O ENIAC, um dos primeiros computadores eletrônicos programáveis de propósito geral, era operado por meio da conexão de cabos e do posicionamento de chaves em imensos painéis. Para alterar o programa, era necessário, literalmente, mudar a configuração física da máquina, um processo exaustivo que podia consumir dias. Naquela época, o algoritmo não era apenas executado pelo hardware, mas estava materializado na topologia momentânea do próprio equipamento. Programar significava fazer a eletricidade tomar os caminhos certos, em um trabalho que quase se assemelhava a fazer debugging com um alicate.

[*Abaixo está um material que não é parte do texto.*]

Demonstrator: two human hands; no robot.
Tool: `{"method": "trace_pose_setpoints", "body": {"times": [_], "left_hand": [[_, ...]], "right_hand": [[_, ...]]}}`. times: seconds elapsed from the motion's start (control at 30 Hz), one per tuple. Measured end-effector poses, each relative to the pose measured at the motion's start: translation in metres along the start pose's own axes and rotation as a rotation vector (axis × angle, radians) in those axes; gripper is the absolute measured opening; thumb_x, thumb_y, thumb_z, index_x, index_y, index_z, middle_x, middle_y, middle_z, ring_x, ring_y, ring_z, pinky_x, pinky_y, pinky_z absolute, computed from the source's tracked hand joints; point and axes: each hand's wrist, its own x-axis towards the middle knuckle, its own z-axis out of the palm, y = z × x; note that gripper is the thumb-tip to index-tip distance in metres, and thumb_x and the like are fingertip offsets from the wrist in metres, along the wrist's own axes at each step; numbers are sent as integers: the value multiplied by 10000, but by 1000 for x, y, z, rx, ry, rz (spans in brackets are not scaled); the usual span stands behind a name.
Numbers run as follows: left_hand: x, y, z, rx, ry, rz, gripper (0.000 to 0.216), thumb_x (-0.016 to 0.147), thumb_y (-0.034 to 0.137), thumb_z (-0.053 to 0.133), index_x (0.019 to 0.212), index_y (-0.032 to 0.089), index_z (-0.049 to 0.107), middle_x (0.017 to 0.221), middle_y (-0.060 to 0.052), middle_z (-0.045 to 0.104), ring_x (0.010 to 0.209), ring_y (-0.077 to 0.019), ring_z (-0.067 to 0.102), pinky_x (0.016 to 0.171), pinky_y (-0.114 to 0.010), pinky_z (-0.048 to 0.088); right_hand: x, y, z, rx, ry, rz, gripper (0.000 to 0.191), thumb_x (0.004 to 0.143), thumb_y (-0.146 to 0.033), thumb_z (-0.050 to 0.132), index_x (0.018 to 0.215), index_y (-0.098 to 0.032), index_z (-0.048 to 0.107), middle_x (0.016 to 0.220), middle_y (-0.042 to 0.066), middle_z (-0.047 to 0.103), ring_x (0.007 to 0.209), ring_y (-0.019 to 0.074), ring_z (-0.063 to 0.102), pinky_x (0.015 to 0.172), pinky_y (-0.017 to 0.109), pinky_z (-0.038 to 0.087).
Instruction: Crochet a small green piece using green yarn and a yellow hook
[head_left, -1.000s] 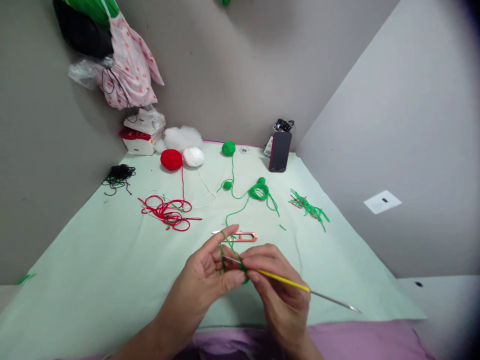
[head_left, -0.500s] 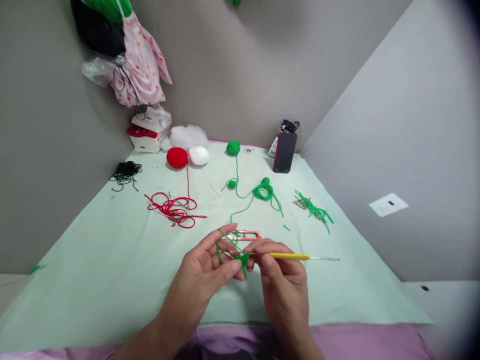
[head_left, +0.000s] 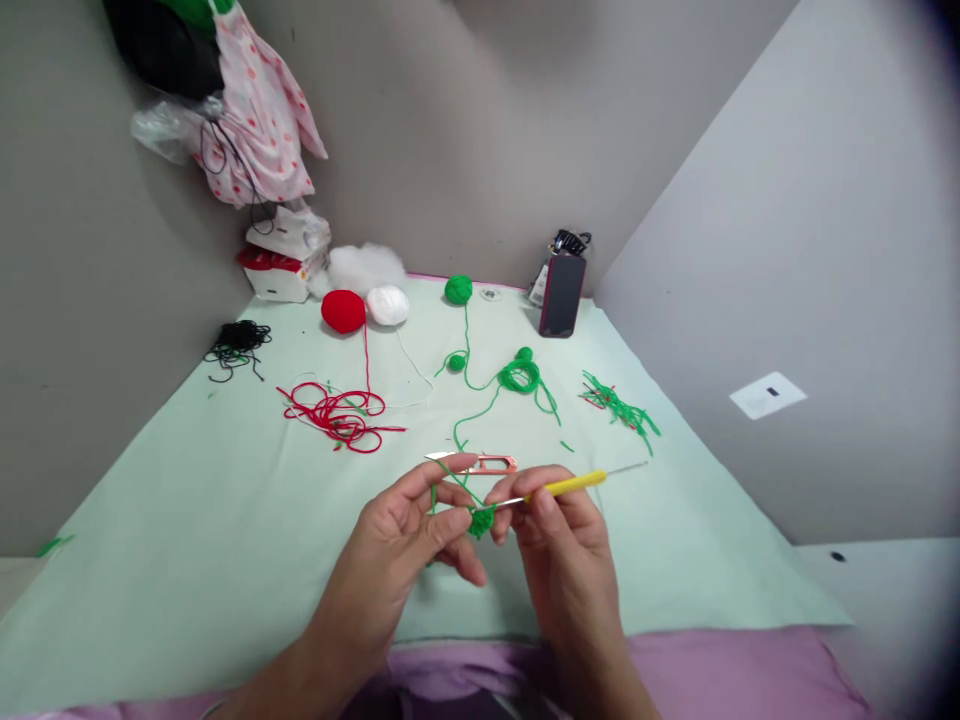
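Observation:
Between thumb and fingers, my left hand pinches a small green crochet piece. Green yarn passes over its raised index finger. A crochet hook with a yellow handle is held in my right hand. Its metal tip reaches the top edge of the green piece; whether it sits inside a stitch is too small to tell. The other metal end points up to the right. Just beyond my left fingertips lie thread snips with orange handles, partly hidden by the fingers.
Green yarn balls, a loose green coil, a red ball and a white ball lie farther back. Tangled red yarn is at left, green scraps at right. A phone leans upright near the wall.
The hook's rear end has tilted upward and swung left. My left lower fingers have spread away, and the green piece has turned in the pinch. The whole view has shifted slightly.

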Motion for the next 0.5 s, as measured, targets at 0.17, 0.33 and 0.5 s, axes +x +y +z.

Curiosamente, a grande ruptura conceitual que mudaria esse cenário havia acontecido anos antes, sem o envolvimento de computador algum. Em 1936, Alan Turing demonstrou que era possível conceber uma única máquina capaz de simular qualquer outra máquina computacional, desde que recebesse tanto os dados quanto uma descrição da máquina a ser simulada. Com isso, a função deixava de ser determinada pela construção física e passava a ser especificada por símbolos.